● Supplied material

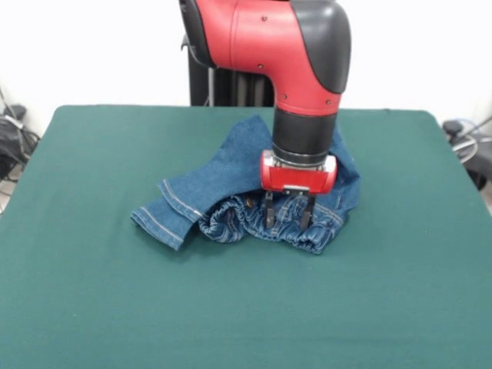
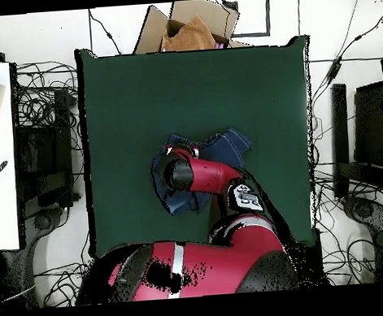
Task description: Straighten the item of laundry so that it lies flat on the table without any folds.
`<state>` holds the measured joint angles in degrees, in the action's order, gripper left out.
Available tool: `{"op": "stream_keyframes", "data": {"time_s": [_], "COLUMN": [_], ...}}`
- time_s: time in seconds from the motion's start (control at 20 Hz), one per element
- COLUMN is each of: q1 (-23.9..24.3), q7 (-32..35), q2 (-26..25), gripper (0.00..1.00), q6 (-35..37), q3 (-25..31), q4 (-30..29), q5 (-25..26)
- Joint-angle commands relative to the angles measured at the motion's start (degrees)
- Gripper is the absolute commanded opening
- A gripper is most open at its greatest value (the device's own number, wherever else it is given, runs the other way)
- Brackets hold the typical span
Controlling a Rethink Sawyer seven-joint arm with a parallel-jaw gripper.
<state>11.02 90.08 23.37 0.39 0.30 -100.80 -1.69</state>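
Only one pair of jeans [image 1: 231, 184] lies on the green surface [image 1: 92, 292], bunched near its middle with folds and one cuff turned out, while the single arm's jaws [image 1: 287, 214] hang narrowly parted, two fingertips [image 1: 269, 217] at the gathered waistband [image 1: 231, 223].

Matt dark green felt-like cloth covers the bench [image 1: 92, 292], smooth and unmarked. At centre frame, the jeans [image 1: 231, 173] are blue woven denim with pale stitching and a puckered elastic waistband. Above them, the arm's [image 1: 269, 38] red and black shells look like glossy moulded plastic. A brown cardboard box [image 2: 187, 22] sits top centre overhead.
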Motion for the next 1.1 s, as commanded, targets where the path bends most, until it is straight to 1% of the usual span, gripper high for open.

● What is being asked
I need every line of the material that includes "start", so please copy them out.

● Response to the exercise
- time_s: time in seconds from the motion's start (control at 20 Hz), one per element
- Joint-angle commands relative to the angles measured at the motion's start (degrees)

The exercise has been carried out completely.